A legislação não prevê expressamente o tratamento a ser dado a furto de itens para necessidades pessoais, mas a Justiça costuma considerar, para aplicação do princípio da insignificância, a mínima ofensividade; nenhuma periculosidade social da ação; reduzido grau de reprovabilidade do comportamento; e inexpressividade da lesão jurídica provocada. No Código Penal há previsão de furto privilegiado, que consiste na possibilidade de diminuição da pena, de um a dois terços, quando a pessoa que cometeu o crime for primária e a coisa furtada, de pequeno valor.
Ou, como observa o relatório: “Na análise dos casos que foram classificados como alimentos/bebidas/itens de higiene no valor de até 20% do salário mínimo é possível notar que o maior empecilho para o reconhecimento do princípio da insignificância é a reincidência ou, até mesmo, anotações anteriores na folha de antecedentes, ainda que não tornem o/a acusado/a reincidente. Contraditoriamente, as pessoas que estão em situação de vulnerabilidade são as que mais tem chance de cometer furtos de forma reiterada, uma vez que as necessidades são diárias e provavelmente aparecem com frequência”.
No tocante aos registros em que os valores envolvidos eram de até 10% do salário mínimo, a maioria das decisões judiciais (55%) “reconheceu e aplicou o princípio da insignificância (65 de 118). Em 67,8% dos casos (80 de 118), a decisão beneficia de alguma forma o/a acusado/a, verificando-se que, nas situações em houve condenação, o maior impedimento para o reconhecimento da insignificância foi o fato do/a acusado/a ter anotações criminais ou ser reincidente.
O relatório menciona ainda exemplo em que o pouco valor do artigo furtado não foi levado em conta na sentença judicial e, portanto, ignorando o “princípio da insignificância. “Em um caso, o/a juiz/a disse que “a quantia de R$83,40 (oitenta e três reais e quarenta centavos) não pode ser considerada ínfima, apta a gerar a aplicação do referido princípio, principalmente em um país onde milhares de pessoas sobrevivem com menos de R$100,00 (cem reais) recebidos a título de benefícios sociais”, mesmo não havendo reiteração criminosa.

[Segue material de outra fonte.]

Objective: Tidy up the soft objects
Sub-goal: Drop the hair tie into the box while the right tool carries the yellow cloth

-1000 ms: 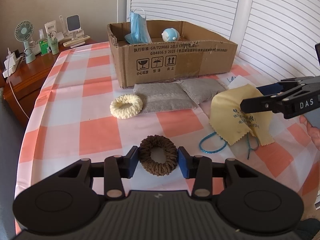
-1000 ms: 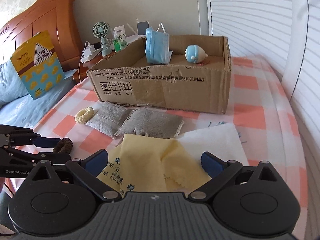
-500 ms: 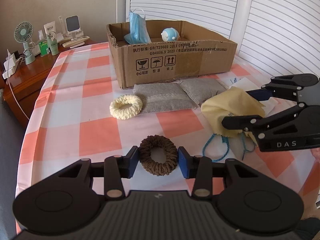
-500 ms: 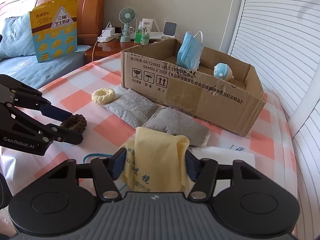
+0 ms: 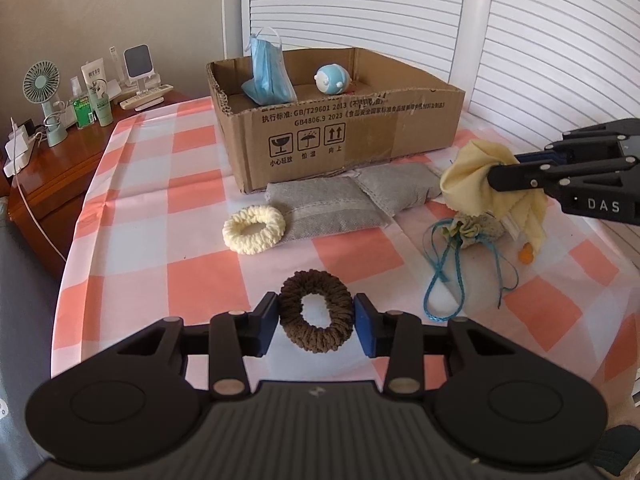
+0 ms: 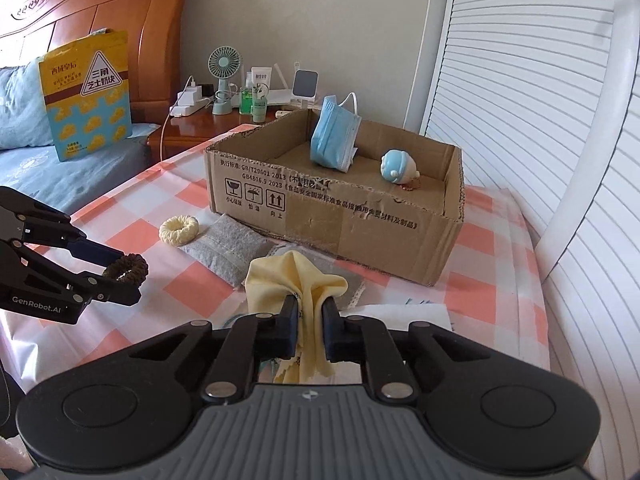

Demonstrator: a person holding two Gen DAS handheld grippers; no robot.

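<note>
My left gripper [image 5: 316, 314] is shut on a brown scrunchie [image 5: 315, 316] and holds it just above the checked cloth; it also shows in the right wrist view [image 6: 127, 267]. My right gripper [image 6: 310, 314] is shut on a bunched yellow cloth [image 6: 298, 280] lifted off the table, seen at the right of the left wrist view [image 5: 476, 176]. The cardboard box [image 5: 360, 136] stands behind, holding a blue face mask [image 5: 266, 74] and a small blue toy [image 5: 332, 79].
A cream scrunchie [image 5: 254, 229] and two grey pouches [image 5: 332, 208] lie in front of the box. A small drawstring bag with blue cord [image 5: 468, 232] lies under the lifted cloth. A nightstand [image 5: 48, 160] with a fan and bottles stands at left. White paper [image 6: 404, 314] lies right.
My right gripper closed on the yellow cloth and lifted it, uncovering the drawstring bag. My left gripper rose slightly with the brown scrunchie.
</note>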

— O princípio da insignificância é instrumento de justiça, na medida em que evita a punição de condutas que possuem mínima lesividade e relevância, principalmente pequenos furtos de itens de alimentação e higiene voltados à subsistência de famílias que se encontram em situação de vulnerabilidade e insegurança alimentar, agravadas pela pandemia de COVID-19. É necessário que haja sensibilidade para a questão social por parte de todo o sistema de Justiça na aplicação deste importante princípio, inclusive tendo em vista que, conforme concluiu a pesquisa, os dados demonstram que ‘a realidade é muito mais complexa do que o arcabouço jurídico pode prever e tentar normatizar — assinala a subcoordenadora de Defesa Criminal, Isabel Schprejer.